Fait intéressant bien que les aptitudes de guerrier soient un élément important, il semblait que la capacité à mener des intrigues n’était pas un facteur forcément négligé par les élus du dieu. Après tout l’argent était le nerf de la plupart des guerres, et pour accumuler beaucoup de monnaie savoir être rusé était un plus indéniable. Le temple se caractérisait par une opulence impressionnante, il y avait bien des centaines de symboles religieux qui l’ornaient, là une statue, ici une gravure. Heureusement que l’édifice s’avérait de grande taille, sinon il aurait été surchargé du point de vue décoratif. Après avoir passé trente secondes à observer les alentours, le fort se tourna vers la seule autre personne apparemment dans le temple.

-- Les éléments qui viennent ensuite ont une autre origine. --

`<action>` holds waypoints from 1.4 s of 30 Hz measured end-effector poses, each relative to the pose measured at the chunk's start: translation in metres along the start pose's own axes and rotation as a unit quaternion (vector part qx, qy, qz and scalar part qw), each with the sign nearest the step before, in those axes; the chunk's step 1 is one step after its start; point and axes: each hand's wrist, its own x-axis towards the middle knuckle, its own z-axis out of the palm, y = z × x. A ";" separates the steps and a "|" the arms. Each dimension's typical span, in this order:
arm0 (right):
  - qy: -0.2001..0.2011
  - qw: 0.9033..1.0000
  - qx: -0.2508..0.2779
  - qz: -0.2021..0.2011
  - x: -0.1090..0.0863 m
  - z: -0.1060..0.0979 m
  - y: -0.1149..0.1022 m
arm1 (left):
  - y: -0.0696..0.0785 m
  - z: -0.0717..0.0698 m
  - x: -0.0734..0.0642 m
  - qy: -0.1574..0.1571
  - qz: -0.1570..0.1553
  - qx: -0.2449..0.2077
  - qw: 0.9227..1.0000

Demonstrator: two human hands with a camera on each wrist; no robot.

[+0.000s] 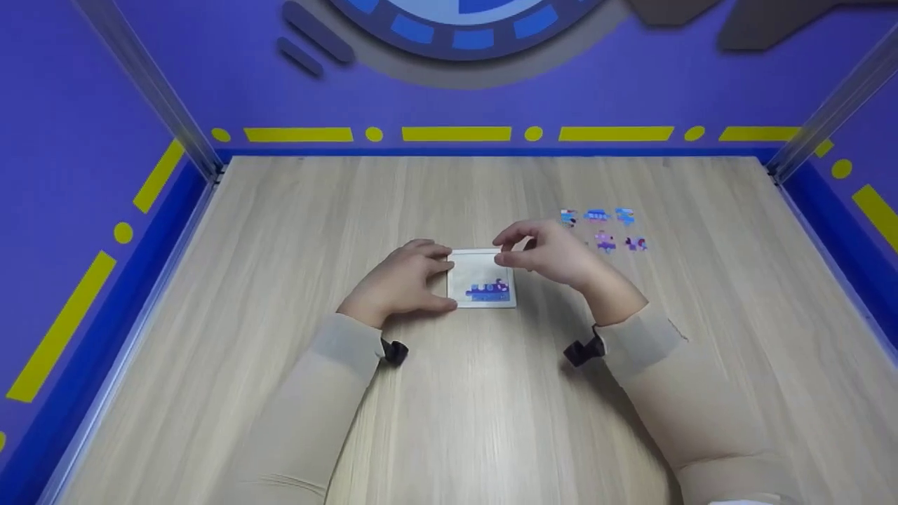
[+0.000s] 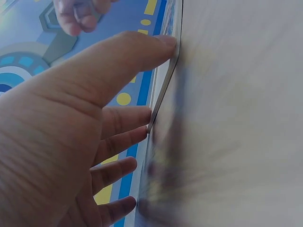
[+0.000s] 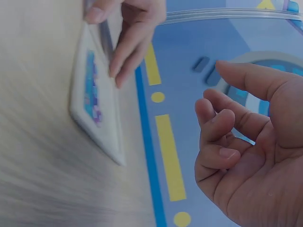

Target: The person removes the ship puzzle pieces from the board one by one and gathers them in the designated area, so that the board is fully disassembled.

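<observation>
A small white puzzle tray point(image 1: 481, 278) lies on the table between the hands. Inside it, a joined strip of blue and purple jigsaw pieces point(image 1: 489, 291) runs along the near right part. My left hand point(image 1: 407, 279) rests at the tray's left side, its thumb touching the near corner and extended fingertips touching the left edge and far corner. Over the tray's far right corner hovers my right hand point(image 1: 551, 254), thumb and index finger apart. In the right wrist view nothing shows between that thumb and index finger point(image 3: 236, 111); the other fingers are loosely bent.
Beyond the right hand lie several loose jigsaw pieces point(image 1: 605, 240) in rough rows, some partly hidden by that hand. The wood-grain table point(image 1: 449, 407) is bounded by blue panels point(image 1: 463, 105) with yellow markings at the back and sides.
</observation>
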 end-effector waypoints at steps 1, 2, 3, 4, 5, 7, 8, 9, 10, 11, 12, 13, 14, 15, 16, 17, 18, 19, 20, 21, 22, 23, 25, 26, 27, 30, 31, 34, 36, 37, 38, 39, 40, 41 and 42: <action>-0.002 1.000 -0.001 0.004 0.001 0.002 0.001 | 0.000 0.000 0.000 0.000 0.000 -0.001 1.000; -0.005 1.000 -0.003 0.009 0.001 0.004 0.002 | 0.000 0.000 0.000 -0.001 0.000 -0.002 1.000; -0.009 1.000 -0.005 0.013 0.002 0.006 0.002 | 0.000 0.000 -0.001 -0.002 -0.001 -0.003 1.000; -0.013 1.000 -0.008 0.016 0.003 0.009 0.003 | 0.000 0.000 -0.001 -0.003 -0.002 -0.004 1.000; -0.017 1.000 -0.010 0.017 0.003 0.011 0.004 | 0.000 0.000 -0.001 -0.003 -0.003 -0.004 1.000; -0.025 0.999 -0.021 0.019 0.004 0.015 0.005 | 0.000 0.000 -0.001 -0.004 -0.006 -0.003 1.000; -0.029 0.999 -0.028 0.017 0.005 0.017 0.006 | 0.000 0.000 -0.001 -0.003 -0.007 -0.002 1.000; -0.032 0.999 -0.035 0.015 0.006 0.020 0.007 | 0.000 0.000 -0.001 -0.003 -0.008 -0.001 1.000; -0.034 0.998 -0.042 0.013 0.007 0.022 0.007 | -0.001 0.000 -0.001 -0.004 -0.010 0.000 1.000; -0.036 0.998 -0.048 0.011 0.007 0.024 0.008 | -0.001 0.000 -0.001 -0.005 -0.010 0.000 1.000; -0.038 0.998 -0.055 0.009 0.008 0.026 0.009 | -0.001 0.000 -0.001 -0.006 -0.010 0.001 1.000; -0.039 0.997 -0.060 0.005 0.008 0.029 0.010 | -0.001 0.000 -0.001 -0.006 -0.010 0.002 1.000; -0.040 0.997 -0.066 0.002 0.009 0.031 0.011 | -0.002 -0.001 -0.002 -0.005 -0.008 0.002 1.000; -0.039 0.997 -0.071 0.001 0.010 0.033 0.011 | -0.002 -0.001 -0.002 -0.005 -0.005 0.003 1.000; -0.039 0.996 -0.077 0.000 0.010 0.035 0.012 | -0.002 -0.001 -0.002 -0.005 -0.003 0.004 1.000; -0.039 0.996 -0.085 0.000 0.011 0.037 0.012 | -0.002 -0.001 -0.002 -0.004 0.000 0.005 1.000; -0.040 0.995 -0.096 -0.001 0.012 0.038 0.013 | -0.003 -0.001 -0.001 -0.003 0.001 0.007 1.000; -0.041 0.993 -0.108 0.000 0.012 0.040 0.013 | -0.003 -0.001 -0.001 -0.003 0.003 0.008 1.000; -0.044 0.992 -0.119 0.002 0.012 0.041 0.014 | -0.003 -0.001 -0.001 -0.003 0.004 0.009 1.000; -0.048 0.990 -0.129 0.005 0.012 0.043 0.014 | -0.003 -0.001 -0.001 -0.004 0.004 0.009 1.000; -0.053 0.989 -0.140 0.006 0.012 0.044 0.014 | -0.003 -0.001 -0.001 -0.004 0.003 0.008 1.000; -0.058 0.987 -0.149 0.004 0.011 0.045 0.015 | -0.003 -0.001 -0.001 -0.005 0.003 0.008 1.000; -0.064 0.985 -0.161 0.003 0.010 0.046 0.015 | -0.002 -0.001 -0.001 -0.006 0.002 0.007 1.000; -0.066 0.984 -0.163 0.003 0.010 0.047 0.015 | -0.003 -0.001 -0.001 -0.006 0.001 0.007 1.000; -0.067 0.984 -0.165 0.001 0.009 0.047 0.015 | -0.003 -0.001 -0.001 -0.006 0.001 0.006 1.000; -0.070 0.983 -0.170 -0.004 0.008 0.048 0.016 | -0.003 0.000 0.000 -0.006 -0.001 0.006 1.000; -0.072 0.982 -0.172 -0.005 0.008 0.048 0.016 | -0.003 0.000 0.000 -0.006 0.000 0.006 1.000; -0.079 0.979 -0.186 -0.014 0.008 0.048 0.016 | -0.003 0.000 -0.001 -0.005 0.001 0.005 1.000; -0.081 0.978 -0.192 -0.022 0.007 0.049 0.015 | -0.002 -0.001 -0.001 -0.004 0.002 0.005 1.000; -0.081 0.977 -0.195 -0.027 0.007 0.049 0.014 | -0.002 -0.001 -0.001 -0.004 0.003 0.005 1.000; -0.082 0.977 -0.196 -0.031 0.007 0.049 0.014 | -0.002 -0.001 -0.002 -0.003 0.003 0.005 1.000; -0.082 0.977 -0.196 -0.033 0.007 0.049 0.013 | -0.002 -0.001 -0.002 -0.003 0.003 0.005 1.000; -0.081 0.976 -0.197 -0.036 0.007 0.049 0.013 | -0.002 -0.001 -0.002 -0.003 0.003 0.005 1.000; -0.081 0.976 -0.198 -0.039 0.007 0.050 0.012 | -0.002 -0.001 -0.002 -0.003 0.003 0.004 1.000; -0.080 0.976 -0.199 -0.041 0.007 0.050 0.012 | -0.002 -0.001 -0.002 -0.003 0.002 0.004 1.000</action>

Arthur crut reconnaître le vieillard entraperçu dans la plaine. Il eut une impulsion d’attraper son interlocuteur et lui briser le cou. Il avait l’impression que les épreuves étaient liées au vieillard, que les affreux tourments vécus venaient de sa volonté. Heureusement il émanait de l’elfe une impression de sérénité, une aura calmante qui désamorça la volonté du fort de lui faire du mal. Et puis Arthur changea, il avait toujours une part de lui portée sur la violence sadique, mais il désirait au moins écouter quelques explications avant de prendre une décision.

Proélium : Je suis Proélium, tu as surmonté les trois épreuves, celle de l’or, de la gloire et des ténèbres. Que désires-tu ?

Arthur : La force de protéger les elfes.

Proélium : Et pourquoi cela ?

Arthur : Un rêve très important pour Lancelot est de redonner à sa race la possibilité de moins craindre l’avenir. Or j’ai une dette éternelle envers lui qui a mis fin à une existence infernale d’esclave. Et puis je trouve que les elfes méritent plus que les humains le droit à une vie paisible.

Proélium : Tu es un homme pourtant.

Arthur : Oui, mais cela ne m’empêche pas d’avoir de la honte concernant beaucoup de mes semblables.

Proélium : Ainsi soit-il, que ma bénédiction t’accompagne.

Suite à ce rêve le clairon de l’appel du matin retentit, et Arthur oublia progressivement le contenu de ses songes, même s’il avait quand même le souvenir d’avoir vécu des moments intenses. Lorsque vint le soir, Glil le lieutenant rassembla sous un ciel crépusculaire ses troupes, il battit le rappel parmi les tentes blanches des soldats.